Summer Sunset Sideshow Bighorns
As the solstice is tomorrow, I thought I’d show you what a Bighorn Mountain sideshow looks like with a far northern sunset. The sun is WAY off to the right of the frame. The landscape ladder here climbing off to the 130 mile distant 13000 foot tall peaks leaves me speechless more times than not. Now this is a very long lens which crushes perspective. The second furthest ridge is 40 miles away from the ridge I’m standing on. My elevation is about the same as the saddle on that second to last ridge. The red layered badlands are only 10 miles distant.
Geologic Musings:
Those red banded layer hills are all Tullock Formation. The rocks exposed on the surface all the way back to the Bighorns have been carried there. A complex process by rivers of the past. These moving eroded by the elements, sediments off the peaks. All running down slope from those world class hills. At one time there was a smooth ramp all the way to the peaks to my feet. It was a smooth slope that huge alluvial fans were deposited off the Bighorns. The middle of those alluvial fan stack are dissected at right angles by the Big Horn, the Powder and the Little Powder Rivers.

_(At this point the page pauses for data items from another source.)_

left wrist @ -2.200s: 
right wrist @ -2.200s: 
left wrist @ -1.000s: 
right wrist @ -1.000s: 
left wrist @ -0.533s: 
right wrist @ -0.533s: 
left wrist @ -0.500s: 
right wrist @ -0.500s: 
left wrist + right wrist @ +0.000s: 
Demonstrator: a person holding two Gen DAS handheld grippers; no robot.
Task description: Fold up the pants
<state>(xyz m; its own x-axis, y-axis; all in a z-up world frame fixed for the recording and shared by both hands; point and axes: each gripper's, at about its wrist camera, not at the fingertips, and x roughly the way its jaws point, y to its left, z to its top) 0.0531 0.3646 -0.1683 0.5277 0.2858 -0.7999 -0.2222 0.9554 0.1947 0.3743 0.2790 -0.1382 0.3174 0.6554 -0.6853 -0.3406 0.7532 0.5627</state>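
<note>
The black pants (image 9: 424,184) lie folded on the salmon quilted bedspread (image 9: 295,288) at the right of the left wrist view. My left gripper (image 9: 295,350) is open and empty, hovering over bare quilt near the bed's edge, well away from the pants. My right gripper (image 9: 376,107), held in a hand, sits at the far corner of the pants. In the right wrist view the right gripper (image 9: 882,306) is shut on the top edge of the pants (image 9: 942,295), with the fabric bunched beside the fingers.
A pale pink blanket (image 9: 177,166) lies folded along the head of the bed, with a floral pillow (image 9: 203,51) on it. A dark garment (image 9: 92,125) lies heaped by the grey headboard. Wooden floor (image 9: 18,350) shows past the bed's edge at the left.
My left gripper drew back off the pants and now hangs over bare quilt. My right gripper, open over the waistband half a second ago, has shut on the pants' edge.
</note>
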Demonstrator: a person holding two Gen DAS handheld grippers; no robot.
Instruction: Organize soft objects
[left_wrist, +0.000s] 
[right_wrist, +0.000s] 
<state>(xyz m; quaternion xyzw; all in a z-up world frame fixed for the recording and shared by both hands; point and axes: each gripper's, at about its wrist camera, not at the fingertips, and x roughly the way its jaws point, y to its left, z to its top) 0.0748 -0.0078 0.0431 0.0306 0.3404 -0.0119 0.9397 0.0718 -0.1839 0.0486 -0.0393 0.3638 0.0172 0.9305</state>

The rocks I stand on are older Cretaceous Terrestrial Sandstones with their share of Dinosaurian fossils. (Hell Creek/ Lance Formations) These older sandstones are dipping toward the Bighorn’s Powder River Basin being downwarped with the formation of that regional structure. About a mile off my ranch’s west boundary, the alluvial fans overlapped the Cretaceous River Sands. The dinosaur fossil bearing rocks diving deep off toward the mountains.
Location: Bliss Dinosaur Ranch, Wyoming/Montana border (Wyotana)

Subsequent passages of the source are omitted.